- _Exercise objective_: As you print the data below, keep every line exactly as it is and leave the images behind.

- _Dataset section_:
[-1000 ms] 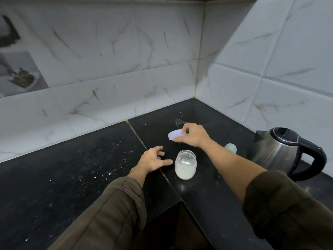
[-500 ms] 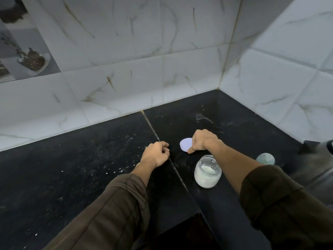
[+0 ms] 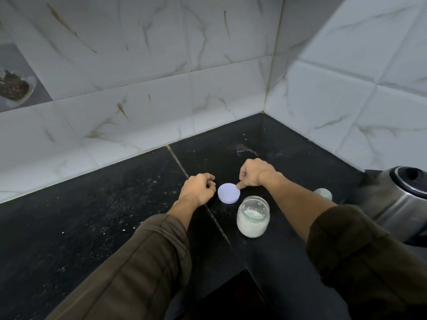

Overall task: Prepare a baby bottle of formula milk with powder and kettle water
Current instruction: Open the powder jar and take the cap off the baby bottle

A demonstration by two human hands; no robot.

- _Response for this exercise_:
[-1000 ms] 
[-500 ms] 
[+0 ms] 

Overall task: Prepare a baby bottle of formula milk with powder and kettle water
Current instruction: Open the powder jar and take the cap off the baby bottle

A demonstration by two human hands; no robot.

Nothing else is needed for this exercise.